A mesma pesquisa constatou que um/a em cada três professores/as brasileiros/as é pobre. O “Relatório de Pesquisa Sobre a Situação dos Trabalhadores(as) da Educação Básica”, publicado no site da Confederação Nacional dos Trabalhadores em Educação (http://www.cnte.org.br, 15/6/2004), afirma que

“a velocidade das transformações políticas, sociais e tecnológicas [...] exige que o professor faça cursos de atualização e de aperfeiçoamento, que aprenda novas tecnologias, como o uso do computador, do videocassete, do DVD e demais equipamentos didáticos”. 

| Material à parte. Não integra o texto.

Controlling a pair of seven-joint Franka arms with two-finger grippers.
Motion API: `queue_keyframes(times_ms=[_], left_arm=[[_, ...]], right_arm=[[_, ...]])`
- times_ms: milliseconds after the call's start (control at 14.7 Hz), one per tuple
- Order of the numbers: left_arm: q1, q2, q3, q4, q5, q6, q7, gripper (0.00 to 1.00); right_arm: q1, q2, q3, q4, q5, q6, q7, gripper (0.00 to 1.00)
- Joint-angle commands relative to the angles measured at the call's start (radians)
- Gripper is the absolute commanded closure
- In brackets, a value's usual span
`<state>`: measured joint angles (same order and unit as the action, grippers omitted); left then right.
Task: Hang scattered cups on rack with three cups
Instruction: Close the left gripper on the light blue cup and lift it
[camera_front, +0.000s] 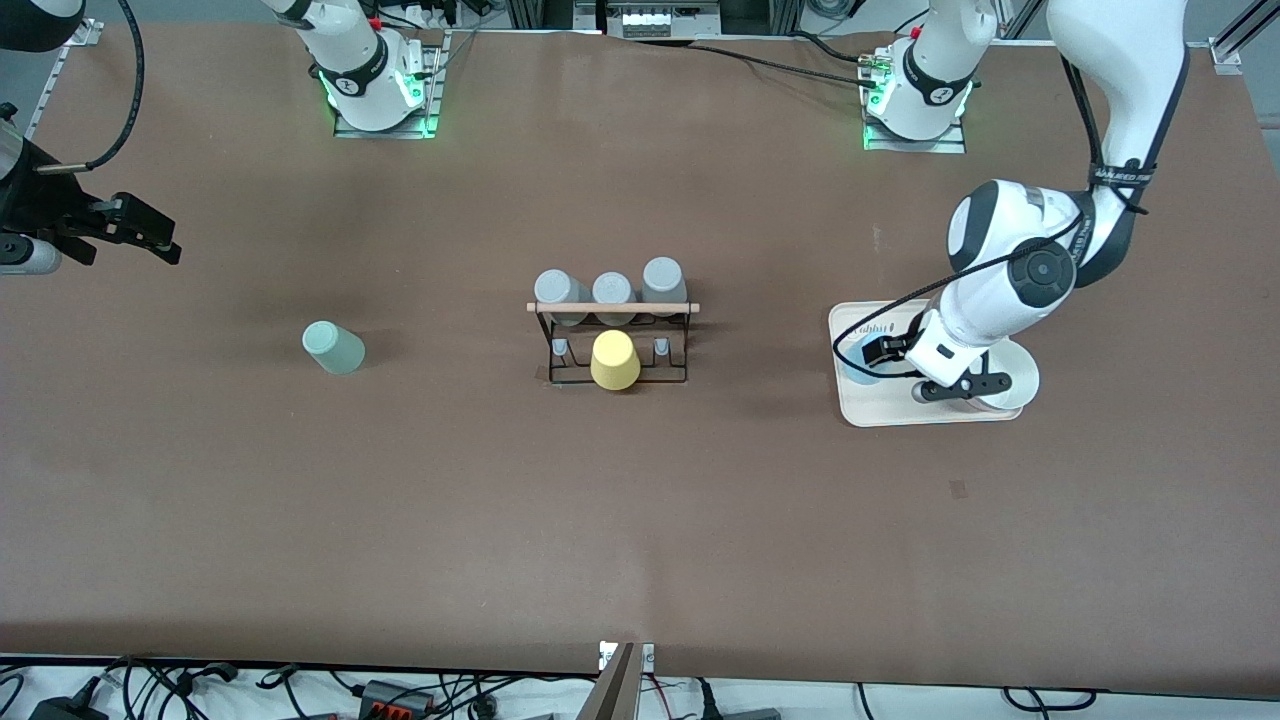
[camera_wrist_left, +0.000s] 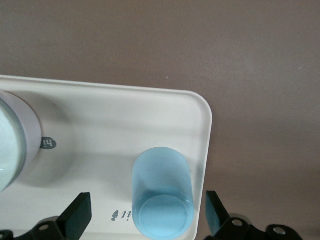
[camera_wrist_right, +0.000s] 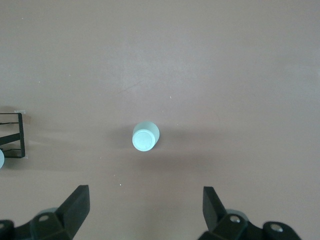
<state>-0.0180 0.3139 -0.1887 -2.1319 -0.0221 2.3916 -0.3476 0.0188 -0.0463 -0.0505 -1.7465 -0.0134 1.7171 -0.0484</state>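
The black wire rack (camera_front: 612, 340) with a wooden rod stands mid-table; three grey cups (camera_front: 610, 290) and a yellow cup (camera_front: 614, 361) are on it. The pale mint cup (camera_front: 334, 348) stands alone on the table toward the right arm's end, flat end up, and also shows in the right wrist view (camera_wrist_right: 145, 137). The light blue cup (camera_wrist_left: 162, 195) stands on the beige tray (camera_wrist_left: 100, 125), near its edge (camera_front: 855, 366). My left gripper (camera_front: 962, 388) hangs open over the tray, and the blue cup shows between its fingertips (camera_wrist_left: 147, 206). My right gripper (camera_front: 140, 232) is open and empty (camera_wrist_right: 145, 200), high over the table's right-arm end.
A white bowl (camera_front: 1012, 385) sits on the tray beside the blue cup, and shows in the left wrist view (camera_wrist_left: 15, 145). A corner of the rack (camera_wrist_right: 15, 135) shows in the right wrist view. Cables and arm bases line the table's edges.
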Motion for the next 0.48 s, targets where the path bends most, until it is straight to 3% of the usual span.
queue_keyframes(times_ms=[0,272,408], left_arm=[[-0.025,0.011,-0.003,-0.043,-0.019,0.066,-0.04,0.0],[-0.036,0.019,-0.003,-0.049,-0.016,0.064,-0.047,0.01],[-0.036,0.017,-0.003,-0.049,-0.01,0.06,-0.044,0.14]], right_arm=[[0.001,-0.007,-0.003,-0.004,-0.003,-0.01,0.001,0.0],[0.0,-0.006,-0.006,-0.007,-0.003,-0.01,0.001,0.0],[0.0,-0.006,-0.006,-0.007,-0.003,-0.01,0.001,0.0]])
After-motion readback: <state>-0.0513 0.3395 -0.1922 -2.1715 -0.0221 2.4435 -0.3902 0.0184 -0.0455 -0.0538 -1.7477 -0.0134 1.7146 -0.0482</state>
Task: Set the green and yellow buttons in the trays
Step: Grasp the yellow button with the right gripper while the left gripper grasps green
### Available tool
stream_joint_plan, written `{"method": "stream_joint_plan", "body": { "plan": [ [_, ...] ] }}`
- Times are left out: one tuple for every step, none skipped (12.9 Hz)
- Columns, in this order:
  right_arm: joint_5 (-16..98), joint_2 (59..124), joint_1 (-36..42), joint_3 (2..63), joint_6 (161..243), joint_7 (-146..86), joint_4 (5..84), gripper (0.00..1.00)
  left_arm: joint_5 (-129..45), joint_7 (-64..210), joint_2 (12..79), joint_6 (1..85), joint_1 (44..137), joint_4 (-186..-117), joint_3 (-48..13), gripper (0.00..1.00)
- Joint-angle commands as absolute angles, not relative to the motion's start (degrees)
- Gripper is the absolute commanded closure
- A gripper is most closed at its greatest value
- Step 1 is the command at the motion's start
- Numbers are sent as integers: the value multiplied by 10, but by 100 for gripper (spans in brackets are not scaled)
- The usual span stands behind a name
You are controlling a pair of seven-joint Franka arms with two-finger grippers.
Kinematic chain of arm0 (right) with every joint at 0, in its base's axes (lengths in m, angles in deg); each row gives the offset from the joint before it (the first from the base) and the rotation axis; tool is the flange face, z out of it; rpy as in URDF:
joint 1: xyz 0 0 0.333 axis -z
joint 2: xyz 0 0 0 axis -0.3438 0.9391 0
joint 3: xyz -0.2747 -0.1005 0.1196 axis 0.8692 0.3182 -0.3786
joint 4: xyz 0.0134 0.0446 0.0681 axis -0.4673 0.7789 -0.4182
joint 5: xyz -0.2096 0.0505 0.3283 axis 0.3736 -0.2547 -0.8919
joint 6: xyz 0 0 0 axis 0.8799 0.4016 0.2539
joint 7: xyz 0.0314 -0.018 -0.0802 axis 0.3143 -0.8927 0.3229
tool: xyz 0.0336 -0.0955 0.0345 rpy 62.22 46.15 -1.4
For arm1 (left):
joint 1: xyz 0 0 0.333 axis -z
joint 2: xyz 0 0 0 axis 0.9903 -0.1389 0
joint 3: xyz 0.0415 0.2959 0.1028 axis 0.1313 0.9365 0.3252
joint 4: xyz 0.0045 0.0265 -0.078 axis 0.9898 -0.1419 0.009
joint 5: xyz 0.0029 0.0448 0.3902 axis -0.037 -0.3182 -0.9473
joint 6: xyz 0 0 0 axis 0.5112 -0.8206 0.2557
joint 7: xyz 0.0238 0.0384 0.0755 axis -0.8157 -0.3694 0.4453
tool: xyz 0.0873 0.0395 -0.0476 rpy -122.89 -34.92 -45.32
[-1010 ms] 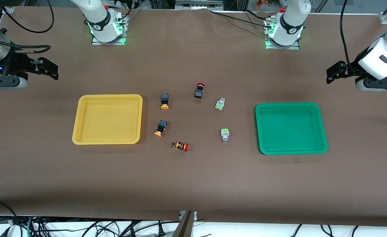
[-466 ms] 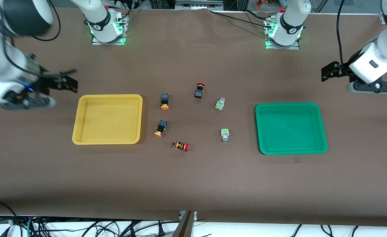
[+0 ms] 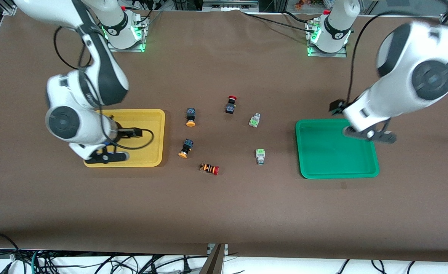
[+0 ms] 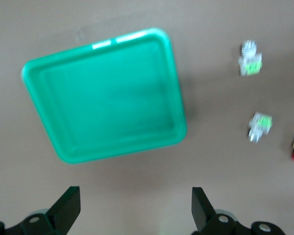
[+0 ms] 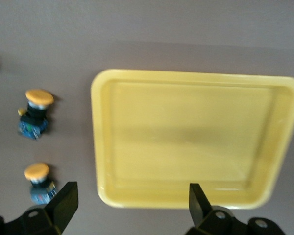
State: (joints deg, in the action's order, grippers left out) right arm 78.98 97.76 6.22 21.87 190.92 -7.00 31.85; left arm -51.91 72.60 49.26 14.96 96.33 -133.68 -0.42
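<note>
Both claws swung in over trays: right claw wide; left claw wide.

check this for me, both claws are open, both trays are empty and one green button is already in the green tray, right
Not quite: no green button is in the green tray. The front view shows both green buttons lying on the table between the trays, and the left wrist view shows that tray bare. The rest holds: the left claw and right claw are open, and the yellow tray is empty.

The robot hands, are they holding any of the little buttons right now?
No. The left gripper is open over the green tray, and the right gripper is open over the yellow tray. All buttons lie on the table.
</note>
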Motion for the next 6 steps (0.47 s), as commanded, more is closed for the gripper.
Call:
{"method": "stream_joint_plan", "body": {
  "plan": [
    [781,1025,22,221,1975,45,308,0,-523,821,383,200,1008,-1244,-1,0],
    [782,1045,10,221,2006,88,308,0,-522,862,362,247,1021,-1249,-2,0],
    [783,1062,-3,221,2034,122,308,0,-511,900,341,301,1028,-1252,-2,0],
    [783,1076,-15,221,2057,147,308,0,-498,919,325,348,1046,-1262,-2,0],
    [783,1089,-29,220,2083,177,308,0,-495,922,307,383,1061,-1271,-2,0],
    [783,1097,-41,220,2099,204,308,0,-487,923,293,407,1075,-1283,-2,0]
  ]
}}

A escola é um dos elos entre família, lugar primeiro de formação do homem, e o mundo exterior onde, unindo a formação familiar e a institucional, o indivíduo vai se estruturar para exercer seu papel na comunidade. Os indivíduos em processo educacional formal, ou seja, alunos, nas salas de aula, deveriam usufruir de ferramentas tecnológicas na instituição de ensino e até mesmo em seus lares, com incentivo governamental para isso, e antes dos demais setores da vida em sociedade, onde mais tarde manterão contato com algum aparato tecnológico, no mínimo com um computador, equipamento transformado em objeto de sedução para muitos jovens, principalmente com a Internet e jogos eletrônicos. Como prefaciou Bernadete A. Gatti no livro “Educação e Informática: os computadores na escola”, trata-se aqui não de “pensar o ensino da informática, mas, sim, o uso da informática no e para o ensino e, de modo geral, para a educação” [grifos originais] (Almeida, 1987, p. 5).

Como elementos concorrentes às técnicas tradicionais de ensino, caracterizadas principalmente por aulas expositivas, acrescente-se a disputa entre escola e os meios eletrônicos de divertimento. Os estabelecimentos de ensino estacionaram no esquema “lousa-e-giz”, enquanto nas residências os alunos avançaram se transformando em telespectadores de atrações televisivas ou viciados em jogos eletrônicos. Surgiram as lan-houses, salas escuras equipadas para disputas através de terminais de computadores, num ambiente sombrio, frequentadas por adolescentes mais entusiasmados por estarem ali do que se estivessem assentados em uma sala de aula. Dada esta situação, é pertinente a pergunta: e o ambiente cognitivo da educação formal?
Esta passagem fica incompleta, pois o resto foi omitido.